10 Novembre 2021
Le TS considère que les enregistrements du temps de repos des travailleurs sont justifiés
El Tribunal Supremo Il a considéré que l'enregistrement des travailleurs dans leur temps de repos est justifié pour prouver les actes illégaux des employés.
La question est de savoir dans quelles circonstances l'utilisation par l'employeur de ce système peut être considérée comme légitime en vertu du pouvoir de gestion reconnu par l'article 20 du Statut des travailleurs, en respectant toujours le droit à la vie privée protégé par l'article 18.1 de la Constitution espagnole.
"Quand il y a infraction, la poursuite du délit du droit à la vie privée doit prévaloir", affirme Gonzalo Vázquez Martínez, un avocat qui a obtenu la résolution, mais précise qu'"il faut analyser au cas par cas".
Ce cas précis concernait un employé qui travaillait comme chauffeur de bus pour une société de transport public et qui a été licencié pour des raisons disciplinaires parce que, selon le jugement, il avait à plusieurs reprises omis de facturer le prix du trajet à une femme, l'avait « pelotée », avait fumé plusieurs fois dans le bus et avait uriné à l'extérieur du véhicule.
« Les bus étaient équipés de trois caméras, dont tous les travailleurs étaient conscients et dont l'existence était indiquée sur les autocollants des bus », explique Vázquez.

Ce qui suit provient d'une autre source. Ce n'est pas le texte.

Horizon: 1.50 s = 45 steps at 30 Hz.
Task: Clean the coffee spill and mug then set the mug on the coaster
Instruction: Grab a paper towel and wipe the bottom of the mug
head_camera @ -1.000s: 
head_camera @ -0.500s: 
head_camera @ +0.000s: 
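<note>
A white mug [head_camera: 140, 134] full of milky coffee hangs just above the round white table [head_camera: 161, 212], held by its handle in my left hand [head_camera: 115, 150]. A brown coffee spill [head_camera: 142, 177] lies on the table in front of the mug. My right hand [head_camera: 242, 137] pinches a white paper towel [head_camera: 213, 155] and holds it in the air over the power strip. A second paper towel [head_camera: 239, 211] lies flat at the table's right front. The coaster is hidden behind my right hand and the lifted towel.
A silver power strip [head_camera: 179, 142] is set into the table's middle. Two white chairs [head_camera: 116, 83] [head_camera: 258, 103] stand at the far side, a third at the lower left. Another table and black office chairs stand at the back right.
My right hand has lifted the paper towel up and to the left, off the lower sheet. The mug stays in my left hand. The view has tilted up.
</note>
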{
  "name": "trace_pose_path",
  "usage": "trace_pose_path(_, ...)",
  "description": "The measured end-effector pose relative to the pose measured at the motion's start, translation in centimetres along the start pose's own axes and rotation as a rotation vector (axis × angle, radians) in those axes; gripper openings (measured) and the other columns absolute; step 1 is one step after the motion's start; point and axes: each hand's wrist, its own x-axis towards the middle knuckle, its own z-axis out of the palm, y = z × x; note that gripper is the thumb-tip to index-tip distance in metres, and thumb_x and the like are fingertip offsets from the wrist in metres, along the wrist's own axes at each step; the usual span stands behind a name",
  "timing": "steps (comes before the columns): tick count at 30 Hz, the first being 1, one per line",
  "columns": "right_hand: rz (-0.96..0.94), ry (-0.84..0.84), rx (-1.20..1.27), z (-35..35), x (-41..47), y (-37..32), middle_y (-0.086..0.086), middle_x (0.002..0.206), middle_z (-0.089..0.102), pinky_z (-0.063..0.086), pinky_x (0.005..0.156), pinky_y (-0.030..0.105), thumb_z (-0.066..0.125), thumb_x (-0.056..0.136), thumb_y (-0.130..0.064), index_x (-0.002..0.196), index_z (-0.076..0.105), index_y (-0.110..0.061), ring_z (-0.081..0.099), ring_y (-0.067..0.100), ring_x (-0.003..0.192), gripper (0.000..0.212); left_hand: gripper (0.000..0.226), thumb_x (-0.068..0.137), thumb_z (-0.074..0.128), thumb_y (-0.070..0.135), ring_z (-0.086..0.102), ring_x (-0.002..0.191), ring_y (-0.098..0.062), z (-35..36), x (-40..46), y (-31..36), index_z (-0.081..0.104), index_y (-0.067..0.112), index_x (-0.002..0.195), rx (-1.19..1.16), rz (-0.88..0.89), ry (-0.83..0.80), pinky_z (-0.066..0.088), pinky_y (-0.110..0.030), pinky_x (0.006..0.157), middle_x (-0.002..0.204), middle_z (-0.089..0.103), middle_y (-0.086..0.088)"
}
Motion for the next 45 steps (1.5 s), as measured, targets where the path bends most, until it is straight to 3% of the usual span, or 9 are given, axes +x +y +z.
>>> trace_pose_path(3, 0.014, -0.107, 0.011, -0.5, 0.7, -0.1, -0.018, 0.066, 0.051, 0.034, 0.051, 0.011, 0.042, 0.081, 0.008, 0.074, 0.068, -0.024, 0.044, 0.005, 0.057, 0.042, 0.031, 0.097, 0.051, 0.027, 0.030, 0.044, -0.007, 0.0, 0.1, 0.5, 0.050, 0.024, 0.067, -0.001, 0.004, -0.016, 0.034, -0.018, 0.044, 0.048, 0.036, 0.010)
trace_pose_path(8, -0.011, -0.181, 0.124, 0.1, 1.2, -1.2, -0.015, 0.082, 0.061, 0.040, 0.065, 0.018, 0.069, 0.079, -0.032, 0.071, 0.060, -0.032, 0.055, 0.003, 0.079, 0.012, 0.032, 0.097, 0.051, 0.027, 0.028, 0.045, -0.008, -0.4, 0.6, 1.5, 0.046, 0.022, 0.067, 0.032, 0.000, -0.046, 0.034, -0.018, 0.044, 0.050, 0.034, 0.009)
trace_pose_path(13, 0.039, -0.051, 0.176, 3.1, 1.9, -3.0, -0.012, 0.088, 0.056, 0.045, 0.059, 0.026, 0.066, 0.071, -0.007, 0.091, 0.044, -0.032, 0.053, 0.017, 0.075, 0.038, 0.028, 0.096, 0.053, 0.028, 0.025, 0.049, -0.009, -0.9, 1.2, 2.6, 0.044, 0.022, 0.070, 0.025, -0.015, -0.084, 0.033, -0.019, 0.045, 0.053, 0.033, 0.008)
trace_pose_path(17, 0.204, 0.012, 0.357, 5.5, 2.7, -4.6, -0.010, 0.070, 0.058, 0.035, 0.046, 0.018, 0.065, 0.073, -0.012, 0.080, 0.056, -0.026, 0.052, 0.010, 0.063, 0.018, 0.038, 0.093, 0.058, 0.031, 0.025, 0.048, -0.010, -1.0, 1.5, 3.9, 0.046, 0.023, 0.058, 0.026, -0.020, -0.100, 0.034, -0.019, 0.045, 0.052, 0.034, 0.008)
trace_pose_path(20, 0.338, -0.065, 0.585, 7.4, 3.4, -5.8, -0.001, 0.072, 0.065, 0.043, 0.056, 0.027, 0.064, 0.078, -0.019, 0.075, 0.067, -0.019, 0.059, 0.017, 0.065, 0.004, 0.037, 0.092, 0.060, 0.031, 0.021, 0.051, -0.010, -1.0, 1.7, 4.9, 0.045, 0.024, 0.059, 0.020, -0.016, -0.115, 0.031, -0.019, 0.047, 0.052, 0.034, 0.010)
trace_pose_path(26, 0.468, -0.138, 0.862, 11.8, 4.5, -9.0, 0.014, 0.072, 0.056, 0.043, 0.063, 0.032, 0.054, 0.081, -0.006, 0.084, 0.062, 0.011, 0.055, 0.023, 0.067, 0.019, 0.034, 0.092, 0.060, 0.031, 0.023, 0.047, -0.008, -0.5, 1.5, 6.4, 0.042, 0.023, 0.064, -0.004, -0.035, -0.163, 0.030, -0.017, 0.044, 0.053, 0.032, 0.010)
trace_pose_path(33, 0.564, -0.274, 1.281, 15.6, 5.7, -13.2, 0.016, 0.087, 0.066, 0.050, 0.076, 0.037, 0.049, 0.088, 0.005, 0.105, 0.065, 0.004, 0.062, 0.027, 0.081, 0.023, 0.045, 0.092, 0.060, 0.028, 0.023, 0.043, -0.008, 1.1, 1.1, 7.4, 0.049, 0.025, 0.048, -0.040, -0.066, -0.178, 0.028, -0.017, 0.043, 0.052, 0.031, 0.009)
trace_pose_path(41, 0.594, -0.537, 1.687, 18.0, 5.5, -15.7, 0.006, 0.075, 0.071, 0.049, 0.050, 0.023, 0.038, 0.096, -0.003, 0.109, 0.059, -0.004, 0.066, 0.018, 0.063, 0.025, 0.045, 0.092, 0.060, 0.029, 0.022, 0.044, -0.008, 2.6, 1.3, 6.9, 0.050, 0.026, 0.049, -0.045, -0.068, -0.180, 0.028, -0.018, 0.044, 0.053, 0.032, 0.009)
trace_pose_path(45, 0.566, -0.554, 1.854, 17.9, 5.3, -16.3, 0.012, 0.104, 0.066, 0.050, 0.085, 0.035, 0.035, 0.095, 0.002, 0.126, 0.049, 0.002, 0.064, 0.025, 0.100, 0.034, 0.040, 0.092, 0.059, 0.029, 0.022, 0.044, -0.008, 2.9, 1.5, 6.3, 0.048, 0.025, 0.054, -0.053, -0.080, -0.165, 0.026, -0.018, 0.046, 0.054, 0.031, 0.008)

La Cour suprême considère que « certains de ces comportements illégaux enregistrés par les caméras se sont produits après avoir terminé un itinéraire et avant de commencer le suivant. Mais cela n'exclut pas qu'un chauffeur d'autobus urbain, après avoir terminé un parcours et avant d'entamer le suivant, lorsqu'il se trouve à l'intérieur de son autobus, puisse encourir des manquements contractuels graves et fautifs qui affectent ses obligations de travail., ce qui justifie que les caméras ont continué à S'enregistrer pendant ces laps de temps ».
Pour l'avocat, être en période de repos "n'exclut pas que le conducteur, lorsqu'il est à l'intérieur de son bus, puisse encourir de graves manquements contractuels qui affectent ses obligations de travail et qui se traduisent par des infractions graves".
La Cour suprême a jugé que « la restriction des droits fondamentaux en jeu était justifiée ». Elle a ajouté que les travailleurs « avaient été expressément informés de l'installation du système et de son emplacement », qui visait à « surveiller les actes illégaux des employés et des tiers et, en fin de compte, la sécurité du lieu de travail, mais exclut tout autre type de surveillance du lieu de travail sans rapport avec la sécurité ».
El Juzgado de Lo Social considérés comme légaux les enregistrements dans lesquels le licenciement disciplinaire est justifié, mais le Tribunal Superior de Justicia de Galicia a rejeté le test de vidéosurveillance et a déclaré le licenciement nul et non avenu. Elle a estimé que cette preuve "contraire à la loi" arguant que "une information préalable, expresse, précise et univoque n'avait pas été donnée aux chauffeurs sur le traitement des données personnelles obtenues".